- Opening Delimiter -

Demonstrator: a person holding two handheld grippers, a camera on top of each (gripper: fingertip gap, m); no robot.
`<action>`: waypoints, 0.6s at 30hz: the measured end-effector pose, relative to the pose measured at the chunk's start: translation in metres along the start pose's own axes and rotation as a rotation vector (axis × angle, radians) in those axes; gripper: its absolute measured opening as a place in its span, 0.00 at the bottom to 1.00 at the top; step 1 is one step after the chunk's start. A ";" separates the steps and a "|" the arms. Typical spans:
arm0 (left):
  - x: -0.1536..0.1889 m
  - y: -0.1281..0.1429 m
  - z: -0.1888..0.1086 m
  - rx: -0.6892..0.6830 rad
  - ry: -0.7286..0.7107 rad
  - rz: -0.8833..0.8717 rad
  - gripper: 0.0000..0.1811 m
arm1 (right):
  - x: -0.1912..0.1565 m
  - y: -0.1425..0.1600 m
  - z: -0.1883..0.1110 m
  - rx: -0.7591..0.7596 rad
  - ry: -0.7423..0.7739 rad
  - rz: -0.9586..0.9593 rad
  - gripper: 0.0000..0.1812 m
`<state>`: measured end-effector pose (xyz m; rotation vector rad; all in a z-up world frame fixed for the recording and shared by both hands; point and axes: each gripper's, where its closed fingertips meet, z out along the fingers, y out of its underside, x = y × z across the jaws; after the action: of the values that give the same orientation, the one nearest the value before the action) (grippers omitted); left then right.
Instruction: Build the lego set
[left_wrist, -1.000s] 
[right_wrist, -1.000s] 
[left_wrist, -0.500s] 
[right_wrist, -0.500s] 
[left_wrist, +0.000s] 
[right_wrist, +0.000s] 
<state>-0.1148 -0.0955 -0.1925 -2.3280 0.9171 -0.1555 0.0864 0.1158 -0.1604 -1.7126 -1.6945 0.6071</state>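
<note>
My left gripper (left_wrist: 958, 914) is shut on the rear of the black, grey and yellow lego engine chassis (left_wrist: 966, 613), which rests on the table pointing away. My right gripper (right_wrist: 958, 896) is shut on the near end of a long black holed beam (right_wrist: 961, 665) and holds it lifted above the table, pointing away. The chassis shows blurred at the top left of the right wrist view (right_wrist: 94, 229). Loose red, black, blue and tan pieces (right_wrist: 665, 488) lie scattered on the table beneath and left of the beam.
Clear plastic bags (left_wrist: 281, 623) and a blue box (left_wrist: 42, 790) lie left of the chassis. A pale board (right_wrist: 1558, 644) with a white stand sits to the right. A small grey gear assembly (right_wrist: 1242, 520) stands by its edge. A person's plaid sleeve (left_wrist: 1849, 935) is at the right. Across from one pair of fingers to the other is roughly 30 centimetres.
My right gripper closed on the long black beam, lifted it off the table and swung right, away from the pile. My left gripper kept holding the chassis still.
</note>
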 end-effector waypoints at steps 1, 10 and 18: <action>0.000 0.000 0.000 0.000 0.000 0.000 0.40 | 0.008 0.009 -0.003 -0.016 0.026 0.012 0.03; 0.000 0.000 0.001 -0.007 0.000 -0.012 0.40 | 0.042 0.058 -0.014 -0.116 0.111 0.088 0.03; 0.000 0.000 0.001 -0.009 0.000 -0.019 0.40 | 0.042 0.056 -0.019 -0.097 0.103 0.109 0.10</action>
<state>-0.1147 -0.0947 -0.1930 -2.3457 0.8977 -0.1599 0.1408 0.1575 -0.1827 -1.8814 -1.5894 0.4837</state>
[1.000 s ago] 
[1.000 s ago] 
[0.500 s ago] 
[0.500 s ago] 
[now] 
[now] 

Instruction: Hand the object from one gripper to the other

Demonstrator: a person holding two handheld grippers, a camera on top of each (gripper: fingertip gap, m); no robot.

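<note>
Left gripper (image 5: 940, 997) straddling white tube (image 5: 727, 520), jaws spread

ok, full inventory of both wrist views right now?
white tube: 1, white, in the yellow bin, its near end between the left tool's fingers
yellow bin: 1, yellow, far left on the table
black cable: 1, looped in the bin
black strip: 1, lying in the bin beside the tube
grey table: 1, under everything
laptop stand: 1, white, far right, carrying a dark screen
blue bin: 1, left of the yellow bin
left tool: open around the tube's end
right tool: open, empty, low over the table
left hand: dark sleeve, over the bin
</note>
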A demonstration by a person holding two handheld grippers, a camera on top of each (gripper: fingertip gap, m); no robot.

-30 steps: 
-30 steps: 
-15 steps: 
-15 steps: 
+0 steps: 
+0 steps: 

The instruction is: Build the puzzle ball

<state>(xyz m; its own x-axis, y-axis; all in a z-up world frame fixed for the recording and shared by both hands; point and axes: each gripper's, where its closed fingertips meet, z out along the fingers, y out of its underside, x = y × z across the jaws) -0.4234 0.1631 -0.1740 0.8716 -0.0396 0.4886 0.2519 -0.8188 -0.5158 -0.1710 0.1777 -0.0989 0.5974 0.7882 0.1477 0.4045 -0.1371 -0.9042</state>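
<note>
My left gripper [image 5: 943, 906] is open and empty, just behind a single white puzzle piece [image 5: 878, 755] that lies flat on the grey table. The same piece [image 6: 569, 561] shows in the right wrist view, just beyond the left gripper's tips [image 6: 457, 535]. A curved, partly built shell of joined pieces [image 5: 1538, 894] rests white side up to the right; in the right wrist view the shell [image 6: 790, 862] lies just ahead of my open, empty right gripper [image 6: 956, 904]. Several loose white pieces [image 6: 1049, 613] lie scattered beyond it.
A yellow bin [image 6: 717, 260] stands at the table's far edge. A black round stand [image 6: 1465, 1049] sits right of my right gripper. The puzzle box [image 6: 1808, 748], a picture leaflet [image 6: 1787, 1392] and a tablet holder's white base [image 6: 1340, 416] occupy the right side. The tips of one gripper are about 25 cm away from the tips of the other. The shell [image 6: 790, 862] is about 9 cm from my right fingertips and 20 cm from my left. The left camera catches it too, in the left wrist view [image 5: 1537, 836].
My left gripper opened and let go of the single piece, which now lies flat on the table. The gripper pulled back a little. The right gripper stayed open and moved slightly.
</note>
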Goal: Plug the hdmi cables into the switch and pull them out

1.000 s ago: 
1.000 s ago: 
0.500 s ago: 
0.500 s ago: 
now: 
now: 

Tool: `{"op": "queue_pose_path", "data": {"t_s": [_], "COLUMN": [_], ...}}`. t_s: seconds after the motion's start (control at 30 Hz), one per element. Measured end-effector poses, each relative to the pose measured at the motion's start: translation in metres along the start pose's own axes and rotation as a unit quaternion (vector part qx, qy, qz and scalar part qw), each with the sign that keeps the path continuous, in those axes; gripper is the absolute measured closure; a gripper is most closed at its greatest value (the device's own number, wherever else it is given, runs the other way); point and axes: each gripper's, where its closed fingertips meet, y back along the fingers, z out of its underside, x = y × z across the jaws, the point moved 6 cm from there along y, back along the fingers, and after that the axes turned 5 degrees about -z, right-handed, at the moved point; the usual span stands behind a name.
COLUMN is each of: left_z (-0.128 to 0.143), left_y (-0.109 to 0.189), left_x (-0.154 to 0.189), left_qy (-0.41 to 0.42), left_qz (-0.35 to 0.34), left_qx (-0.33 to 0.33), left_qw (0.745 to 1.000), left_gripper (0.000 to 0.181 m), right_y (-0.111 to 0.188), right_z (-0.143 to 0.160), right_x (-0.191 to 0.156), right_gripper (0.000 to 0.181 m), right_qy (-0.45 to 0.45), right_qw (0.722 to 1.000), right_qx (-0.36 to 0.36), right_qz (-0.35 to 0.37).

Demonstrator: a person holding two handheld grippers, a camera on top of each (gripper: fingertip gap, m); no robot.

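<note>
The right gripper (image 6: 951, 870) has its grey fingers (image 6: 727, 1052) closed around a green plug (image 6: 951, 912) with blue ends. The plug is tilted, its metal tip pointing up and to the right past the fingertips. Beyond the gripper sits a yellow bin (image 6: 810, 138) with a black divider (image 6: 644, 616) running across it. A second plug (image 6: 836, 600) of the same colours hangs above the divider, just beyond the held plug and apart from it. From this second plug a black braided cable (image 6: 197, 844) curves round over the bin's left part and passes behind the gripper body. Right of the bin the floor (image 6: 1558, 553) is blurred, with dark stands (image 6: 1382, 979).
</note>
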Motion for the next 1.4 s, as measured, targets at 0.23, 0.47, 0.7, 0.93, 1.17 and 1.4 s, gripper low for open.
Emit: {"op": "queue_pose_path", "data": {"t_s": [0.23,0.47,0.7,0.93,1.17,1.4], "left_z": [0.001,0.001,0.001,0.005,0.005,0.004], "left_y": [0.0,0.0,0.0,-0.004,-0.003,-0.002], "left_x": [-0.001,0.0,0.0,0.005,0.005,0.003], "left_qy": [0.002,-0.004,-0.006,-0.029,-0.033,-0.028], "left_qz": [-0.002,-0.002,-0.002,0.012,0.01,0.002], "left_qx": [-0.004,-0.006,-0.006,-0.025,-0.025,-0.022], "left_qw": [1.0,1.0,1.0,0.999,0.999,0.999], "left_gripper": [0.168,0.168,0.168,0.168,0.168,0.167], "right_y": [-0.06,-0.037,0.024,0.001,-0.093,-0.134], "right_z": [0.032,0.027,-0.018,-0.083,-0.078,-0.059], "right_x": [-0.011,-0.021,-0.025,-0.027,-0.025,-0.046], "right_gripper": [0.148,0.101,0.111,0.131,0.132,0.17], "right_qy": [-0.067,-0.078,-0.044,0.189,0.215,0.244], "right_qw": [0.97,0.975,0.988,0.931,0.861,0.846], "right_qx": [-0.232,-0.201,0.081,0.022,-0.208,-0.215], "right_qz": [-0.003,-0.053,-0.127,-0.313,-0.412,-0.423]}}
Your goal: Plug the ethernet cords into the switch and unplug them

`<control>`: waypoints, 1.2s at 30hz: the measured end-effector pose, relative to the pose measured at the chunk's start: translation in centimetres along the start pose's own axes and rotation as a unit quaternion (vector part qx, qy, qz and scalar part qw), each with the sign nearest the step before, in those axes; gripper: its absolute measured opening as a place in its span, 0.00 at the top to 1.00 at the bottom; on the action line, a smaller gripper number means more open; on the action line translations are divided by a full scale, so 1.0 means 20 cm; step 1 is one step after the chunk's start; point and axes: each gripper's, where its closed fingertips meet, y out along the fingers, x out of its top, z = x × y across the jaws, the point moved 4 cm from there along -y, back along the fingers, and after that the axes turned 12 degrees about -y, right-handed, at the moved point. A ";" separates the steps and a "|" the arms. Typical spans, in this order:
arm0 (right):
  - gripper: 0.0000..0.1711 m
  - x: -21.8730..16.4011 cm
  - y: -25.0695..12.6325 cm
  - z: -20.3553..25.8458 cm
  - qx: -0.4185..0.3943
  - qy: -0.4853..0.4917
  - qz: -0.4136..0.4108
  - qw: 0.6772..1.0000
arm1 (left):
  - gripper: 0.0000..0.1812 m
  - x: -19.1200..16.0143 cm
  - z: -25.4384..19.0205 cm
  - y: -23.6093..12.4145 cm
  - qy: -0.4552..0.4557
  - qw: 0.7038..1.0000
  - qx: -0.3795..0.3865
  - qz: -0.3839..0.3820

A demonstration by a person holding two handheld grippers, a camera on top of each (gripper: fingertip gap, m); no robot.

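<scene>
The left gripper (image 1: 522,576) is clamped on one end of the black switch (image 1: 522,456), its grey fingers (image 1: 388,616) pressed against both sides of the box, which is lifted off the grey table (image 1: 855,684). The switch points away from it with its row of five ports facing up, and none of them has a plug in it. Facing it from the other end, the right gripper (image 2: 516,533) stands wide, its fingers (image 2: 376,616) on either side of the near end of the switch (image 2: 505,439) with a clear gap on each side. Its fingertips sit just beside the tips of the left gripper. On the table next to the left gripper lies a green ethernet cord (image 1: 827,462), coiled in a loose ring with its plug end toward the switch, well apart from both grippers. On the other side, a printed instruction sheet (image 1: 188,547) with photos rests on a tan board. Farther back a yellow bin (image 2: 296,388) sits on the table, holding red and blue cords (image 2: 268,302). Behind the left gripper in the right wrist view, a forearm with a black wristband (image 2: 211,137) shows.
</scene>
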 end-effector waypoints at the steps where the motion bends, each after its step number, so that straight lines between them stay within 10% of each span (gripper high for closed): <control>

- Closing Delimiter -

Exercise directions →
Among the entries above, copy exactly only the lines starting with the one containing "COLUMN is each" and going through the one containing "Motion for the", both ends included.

Written response →
COLUMN is each of: left_z (-0.128 to 0.143), left_y (-0.109 to 0.189), left_x (-0.154 to 0.189), left_qy (-0.41 to 0.42), left_qz (-0.35 to 0.34), left_qx (-0.33 to 0.33), left_qw (0.745 to 1.000), left_gripper (0.000 to 0.181 m), right_y (-0.111 to 0.188), right_z (-0.143 to 0.160), right_x (-0.191 to 0.156), right_gripper (0.000 to 0.181 m), right_qy (-0.45 to 0.45), right_qw (0.722 to 1.000), right_qx (-0.36 to 0.36), right_qz (-0.35 to 0.37).

Demonstrator: a person holding two handheld grippers, a camera on top of each (gripper: fingertip gap, m); no robot.

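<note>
The right gripper (image 6: 951, 870) has its grey fingers (image 6: 727, 1052) closed around a green plug (image 6: 951, 912) with blue ends. The plug is tilted, its metal tip pointing up and to the right past the fingertips. Beyond the gripper sits a yellow bin (image 6: 810, 138) with a black divider (image 6: 644, 616) running across it. A second plug (image 6: 836, 600) of the same colours hangs above the divider, just beyond the held plug and apart from it. From this second plug a black braided cable (image 6: 197, 844) curves round over the bin's left part and passes behind the gripper body. Right of the bin the floor (image 6: 1558, 553) is blurred, with dark stands (image 6: 1382, 979).
</note>
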Motion for the next 1.4 s, as measured, targets at 0.23, 0.47, 0.7, 0.93, 1.17 and 1.4 s, gripper low for open.

What needed an answer now has one.